Problem requirements: Copy the opening lines of the listing exactly, through and including the line with "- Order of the"; do not copy any pictures.
▼▼▼
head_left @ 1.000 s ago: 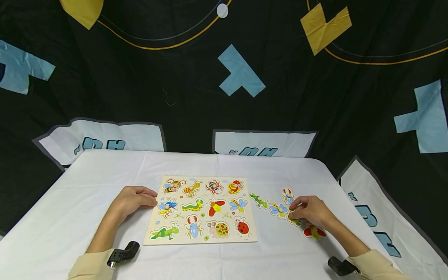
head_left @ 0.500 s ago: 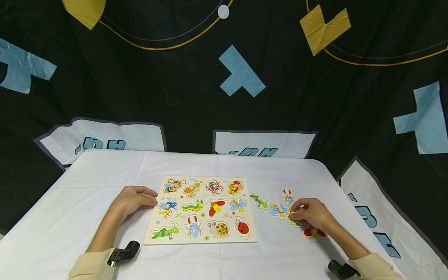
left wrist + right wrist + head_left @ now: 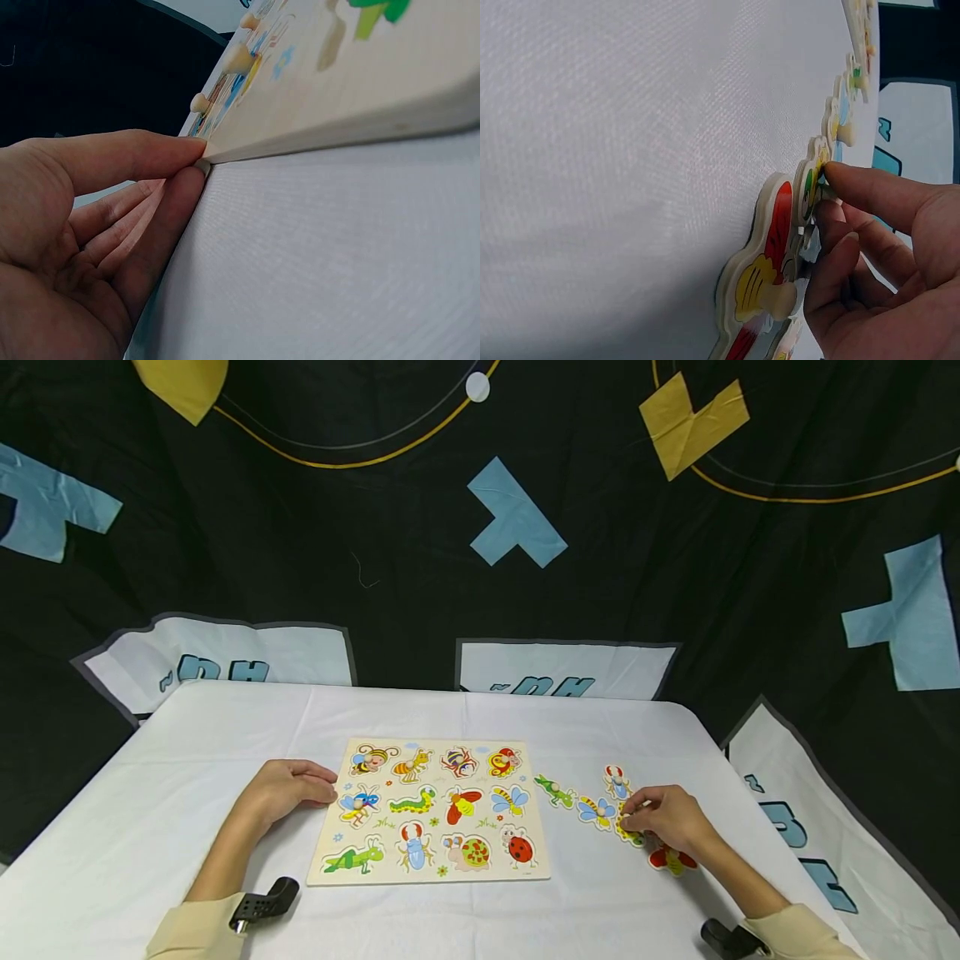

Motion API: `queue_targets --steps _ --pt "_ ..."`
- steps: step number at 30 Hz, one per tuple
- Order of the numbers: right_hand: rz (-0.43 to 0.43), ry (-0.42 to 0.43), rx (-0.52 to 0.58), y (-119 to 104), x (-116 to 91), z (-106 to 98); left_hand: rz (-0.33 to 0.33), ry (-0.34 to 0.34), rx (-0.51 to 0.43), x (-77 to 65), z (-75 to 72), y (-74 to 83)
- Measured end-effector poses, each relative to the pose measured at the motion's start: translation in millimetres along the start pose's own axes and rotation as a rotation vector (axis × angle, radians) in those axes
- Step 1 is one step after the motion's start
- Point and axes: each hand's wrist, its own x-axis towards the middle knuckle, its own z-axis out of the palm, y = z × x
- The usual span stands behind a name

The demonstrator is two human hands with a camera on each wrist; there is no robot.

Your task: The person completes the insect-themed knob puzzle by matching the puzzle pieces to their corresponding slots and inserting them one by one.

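Note:
A wooden insect puzzle board point(image 3: 420, 872) lies flat on the white table. My left hand point(image 3: 291, 789) is at its left edge; in the left wrist view, thumb and finger pinch the edge of the board point(image 3: 360, 112). On the right, my right hand point(image 3: 667, 814) has its fingertips on a green and yellow caterpillar puzzle piece point(image 3: 630, 837). The right wrist view shows thumb and finger pinching that piece point(image 3: 808, 184) at its knob, which they hide. The piece stays down on the table. Right beside this hand lies a red-winged insect piece point(image 3: 673, 859) with a round knob point(image 3: 778, 301).
Between board and right hand lie a grasshopper piece point(image 3: 555, 791) and a blue-winged dragonfly piece point(image 3: 597, 811). A stag beetle piece point(image 3: 617, 781) is just beyond the hand. Knobs point(image 3: 238, 58) stand up from some insects on the board. A black patterned cloth point(image 3: 375, 568) hangs behind the table.
Over the last second my right hand has shifted very slightly at the caterpillar piece. The left hand, the board and the other pieces stay where they were.

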Motion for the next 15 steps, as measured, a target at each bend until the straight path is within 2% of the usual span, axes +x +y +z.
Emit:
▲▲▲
Output of the exercise:
head_left @ 1.000 s ago: 
head_left @ 0.500 s ago: 
left wrist + right wrist + head_left @ now: 

Motion API: `queue_targets --steps _ --pt "_ ..."`
- steps: step number at 30 Hz, one per tuple
- Order of the numbers: right_hand: rz (-0.43 to 0.43), ry (-0.42 to 0.43), rx (-0.52 to 0.58), y (-119 to 104), x (-116 to 91), z (-106 to 98); left_hand: rz (-0.33 to 0.33), ry (-0.34 to 0.34), rx (-0.51 to 0.43), x (-77 to 65), z (-75 to 72), y (-74 to 83)

The answer given above is complete.